Major international tournaments like the World Cup can show where a team stands (in relation to its competition) at a given moment in time, but we learn the fundamental lessons about a team from the long road to qualification.
The United States Men’s National Soccer Team qualified for the 2014 World Cup on Tuesday, courtesy of a 2-0 victory against Mexico and Honduras’ draw against Panama. Reaching the World Cup is no longer a notable achievement for the U.S., as 2014 will be the Americans’ seventh straight appearance in the showcase event. At this point in its history as a soccer nation, it would take a calamity of unspeakable proportions for the U.S. to fail to qualify.
While qualifying doesn’t, in itself, represent a major change in U.S. soccer’s place in the world, the manner in which it qualified is a telling sign of progress. Under head coach Jurgen Klinsmann, this U.S. men’s national team booked its place in Brazil with two games to spare. This is a major achievement, considering the team only plays ten games in the final round of qualifying (known as the “hexagonal”).
Since assuming his current position in August 2011, Klinsmann has taken the U.S. men’s national team in a bold new direction. The emphasis on hard work, internal competition and accountability for performances has helped change the mentality of the players Klinsmann has at his disposal.
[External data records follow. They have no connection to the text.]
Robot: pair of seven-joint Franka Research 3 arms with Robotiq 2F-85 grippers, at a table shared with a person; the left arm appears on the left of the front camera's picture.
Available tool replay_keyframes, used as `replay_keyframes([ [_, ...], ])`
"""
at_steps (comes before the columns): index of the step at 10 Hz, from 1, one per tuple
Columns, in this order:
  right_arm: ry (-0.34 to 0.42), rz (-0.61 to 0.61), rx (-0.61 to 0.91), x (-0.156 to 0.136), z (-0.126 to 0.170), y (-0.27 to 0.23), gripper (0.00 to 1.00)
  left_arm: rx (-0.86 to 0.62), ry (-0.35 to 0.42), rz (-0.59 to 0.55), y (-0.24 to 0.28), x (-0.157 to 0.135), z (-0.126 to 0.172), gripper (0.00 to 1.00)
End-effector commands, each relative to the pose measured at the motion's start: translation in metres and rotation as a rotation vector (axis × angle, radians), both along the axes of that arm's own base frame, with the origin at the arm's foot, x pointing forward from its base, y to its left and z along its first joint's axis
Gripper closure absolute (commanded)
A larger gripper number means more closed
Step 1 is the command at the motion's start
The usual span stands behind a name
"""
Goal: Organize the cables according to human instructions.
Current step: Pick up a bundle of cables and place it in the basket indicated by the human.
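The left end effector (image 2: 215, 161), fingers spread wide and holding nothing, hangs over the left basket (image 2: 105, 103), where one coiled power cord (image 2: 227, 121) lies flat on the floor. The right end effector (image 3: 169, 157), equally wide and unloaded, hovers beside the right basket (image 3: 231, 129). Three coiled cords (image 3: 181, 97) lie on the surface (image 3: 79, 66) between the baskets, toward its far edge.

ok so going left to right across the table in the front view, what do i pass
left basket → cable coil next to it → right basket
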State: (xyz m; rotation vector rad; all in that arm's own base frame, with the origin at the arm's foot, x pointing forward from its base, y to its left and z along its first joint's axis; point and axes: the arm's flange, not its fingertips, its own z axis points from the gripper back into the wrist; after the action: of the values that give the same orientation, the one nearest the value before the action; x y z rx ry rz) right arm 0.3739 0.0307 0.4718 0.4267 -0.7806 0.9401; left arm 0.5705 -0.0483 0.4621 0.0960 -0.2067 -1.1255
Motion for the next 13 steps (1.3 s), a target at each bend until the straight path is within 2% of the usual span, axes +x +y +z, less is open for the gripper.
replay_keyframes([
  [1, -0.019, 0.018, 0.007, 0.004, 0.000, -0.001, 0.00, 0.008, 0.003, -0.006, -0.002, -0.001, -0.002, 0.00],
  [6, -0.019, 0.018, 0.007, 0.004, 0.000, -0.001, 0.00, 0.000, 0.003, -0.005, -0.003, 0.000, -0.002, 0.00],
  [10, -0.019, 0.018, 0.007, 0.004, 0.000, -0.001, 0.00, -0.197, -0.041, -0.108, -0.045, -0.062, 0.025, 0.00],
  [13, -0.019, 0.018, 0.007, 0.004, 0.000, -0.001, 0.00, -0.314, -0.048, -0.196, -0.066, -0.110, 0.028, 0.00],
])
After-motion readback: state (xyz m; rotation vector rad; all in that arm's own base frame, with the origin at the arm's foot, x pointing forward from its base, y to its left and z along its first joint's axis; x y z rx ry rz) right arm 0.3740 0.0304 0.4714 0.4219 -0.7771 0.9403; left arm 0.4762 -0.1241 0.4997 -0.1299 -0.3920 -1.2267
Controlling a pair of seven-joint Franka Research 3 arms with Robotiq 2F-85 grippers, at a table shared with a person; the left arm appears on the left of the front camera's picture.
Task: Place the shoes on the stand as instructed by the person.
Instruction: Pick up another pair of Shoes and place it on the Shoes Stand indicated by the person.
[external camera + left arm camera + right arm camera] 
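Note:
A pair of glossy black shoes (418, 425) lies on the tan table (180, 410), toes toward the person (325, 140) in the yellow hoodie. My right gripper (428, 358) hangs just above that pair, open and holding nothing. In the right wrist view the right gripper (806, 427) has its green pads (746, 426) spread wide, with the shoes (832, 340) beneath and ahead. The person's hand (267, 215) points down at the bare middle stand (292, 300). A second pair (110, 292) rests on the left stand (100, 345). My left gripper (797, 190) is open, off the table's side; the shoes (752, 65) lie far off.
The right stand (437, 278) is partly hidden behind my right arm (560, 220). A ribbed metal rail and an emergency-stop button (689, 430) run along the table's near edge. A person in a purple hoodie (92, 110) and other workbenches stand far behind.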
As he admitted in September 2012, altering mindsets was difficult, but an even bigger challenge was to translate that mental change into achieving on-field consistency and creating a more “proactive” style of play.
The U.S. has already set a new record for wins in a calendar year with 14, and it still has at least two games left to play. The Americans achieved this despite playing all but one of its exhibitions against tough European teams, an arduous qualification campaign against CONCACAF foes who are growing in stature and competing in (and winning) the CONCACAF Gold Cup with a “B” squad.
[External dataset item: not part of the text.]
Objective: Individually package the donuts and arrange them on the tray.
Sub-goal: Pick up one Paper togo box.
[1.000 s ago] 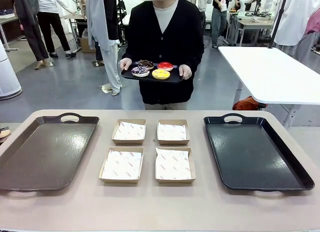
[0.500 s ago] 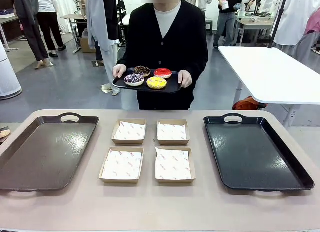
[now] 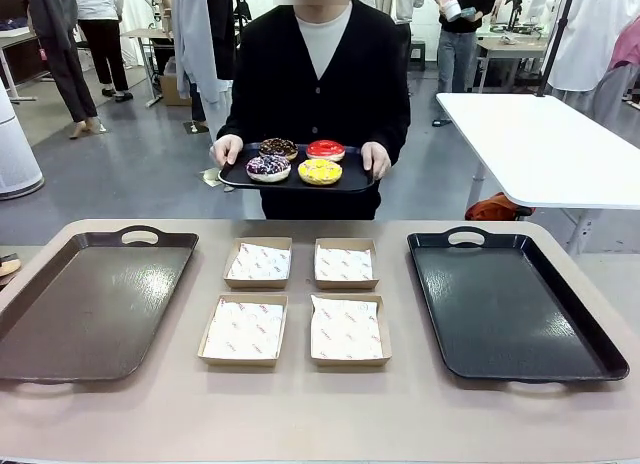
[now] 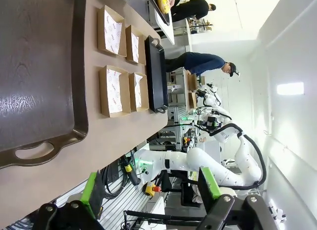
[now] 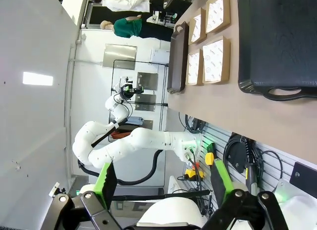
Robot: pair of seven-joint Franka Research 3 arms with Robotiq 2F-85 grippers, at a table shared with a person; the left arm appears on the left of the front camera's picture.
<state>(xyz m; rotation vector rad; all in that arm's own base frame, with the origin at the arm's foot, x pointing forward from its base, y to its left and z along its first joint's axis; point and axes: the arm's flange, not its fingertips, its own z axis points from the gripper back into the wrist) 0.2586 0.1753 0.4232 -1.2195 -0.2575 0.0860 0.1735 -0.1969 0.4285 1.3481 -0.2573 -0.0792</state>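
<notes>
donuts (image 3: 298, 160) sit on the little black tray (image 3: 290, 187) the person holds past the far edge, beyond the boxes (image 3: 244, 330) and pretty much dead centre, so neither arm is nearer; left gripper (image 4: 150, 186) and right gripper (image 5: 162, 180) hang back off the near side, fingers spread wide, empty

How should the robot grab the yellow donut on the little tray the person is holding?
Probably from straight above, pinching its outer sides. The yellow donut lies flat, icing up, on the small tray. The purple-sprinkled donut sits beside it and the red donut behind it, so coming in sideways looks cramped.
</notes>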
Klinsmann is neither a coaching genius nor is he a miracle worker. He has tried many things to push his team to the next level, and they haven’t all worked. Nevertheless, his gutsiest decisions — temporarily dropping Jozy Altidore, starting Omar Gonzalez and Matt Besler and depending on Eddie Johnson come to mind — have had positive effects, and the results both speak for themselves and validate his approach. The German-American tactician will lead a tight-knit group of players to Brazil, and he will spend the next nine months trying to put the U.S. in position to do something special when it faces the world’s best at the World Cup.
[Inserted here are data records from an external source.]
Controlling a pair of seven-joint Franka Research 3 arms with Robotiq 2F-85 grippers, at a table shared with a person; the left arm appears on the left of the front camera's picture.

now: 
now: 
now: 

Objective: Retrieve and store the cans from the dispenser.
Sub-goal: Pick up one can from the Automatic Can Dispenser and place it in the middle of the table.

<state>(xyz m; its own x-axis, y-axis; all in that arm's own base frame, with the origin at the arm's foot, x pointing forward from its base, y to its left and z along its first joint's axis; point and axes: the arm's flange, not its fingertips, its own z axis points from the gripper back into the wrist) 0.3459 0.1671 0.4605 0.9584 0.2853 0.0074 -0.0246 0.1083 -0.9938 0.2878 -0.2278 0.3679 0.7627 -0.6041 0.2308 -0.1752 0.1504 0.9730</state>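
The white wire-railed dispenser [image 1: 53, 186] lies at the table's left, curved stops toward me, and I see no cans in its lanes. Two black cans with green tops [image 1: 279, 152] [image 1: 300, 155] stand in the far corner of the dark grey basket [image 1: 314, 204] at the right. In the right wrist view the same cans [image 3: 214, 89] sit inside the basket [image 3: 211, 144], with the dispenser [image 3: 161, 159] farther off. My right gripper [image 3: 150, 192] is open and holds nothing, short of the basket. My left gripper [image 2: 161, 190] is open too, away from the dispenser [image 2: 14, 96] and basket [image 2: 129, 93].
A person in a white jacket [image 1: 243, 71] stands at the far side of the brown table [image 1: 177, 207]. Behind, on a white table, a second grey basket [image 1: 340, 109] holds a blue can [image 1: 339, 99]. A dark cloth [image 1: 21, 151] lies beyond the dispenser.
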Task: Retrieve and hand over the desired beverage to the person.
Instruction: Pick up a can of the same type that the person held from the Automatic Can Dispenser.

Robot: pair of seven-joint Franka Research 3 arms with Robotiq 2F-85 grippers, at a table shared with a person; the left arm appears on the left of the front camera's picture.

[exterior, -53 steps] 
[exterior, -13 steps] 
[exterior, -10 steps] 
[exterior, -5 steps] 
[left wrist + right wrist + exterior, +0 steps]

“Step-by-step, we’re getting closer to taking the game to the opponents,” Klinsmann said. “We’re not sitting back and reacting to what happens. We want to take it into their half. Every game is different. We know that, too, but I think we’ve made big progress in terms of tactical variation and in terms of commitment both ways of the game offensively and defensively.
“Players know it only goes through hard work. It only goes through a lot of effort. Certain things that maybe two years ago they may have wondered what this was all about. All this extra work, extra here, extra there, now it’s just normal. The players come in and they know there are double sessions waiting for them. The players know what we expect tactically. The players know there’s another guy behind them in every position, that if he doesn’t give everything he has the next one comes in and steals his spot. Therefore, there’s more competition and I think if you look at the entire picture they can be really proud of themselves.”
The successful qualification campaign raises both optimism and expectations, but, as in past World Cups, the Americans’ target remains the same. They want to progress out of their group and then try to win each successive game. A lot can and will change between now and then, so it’s hard to predict how well the team will do with any authority.
The 2014 World Cup qualifying cycle was a turning point in the history of the U.S. men’s national team. It was where “Team USA” became less of a club — one with established hierarchies and a playing style created by the players’ familiarity with each other — and more of what they call national teams in many Spanish-speaking countries: “una seleccion,” or a selection of players of a given nationality. In this environment, the best players at any given moment in time wear the jersey, and it is incumbent upon them to keep it. This is Klinsmann’s great gift to U.S. soccer, and it should be his legacy’s cornerstone.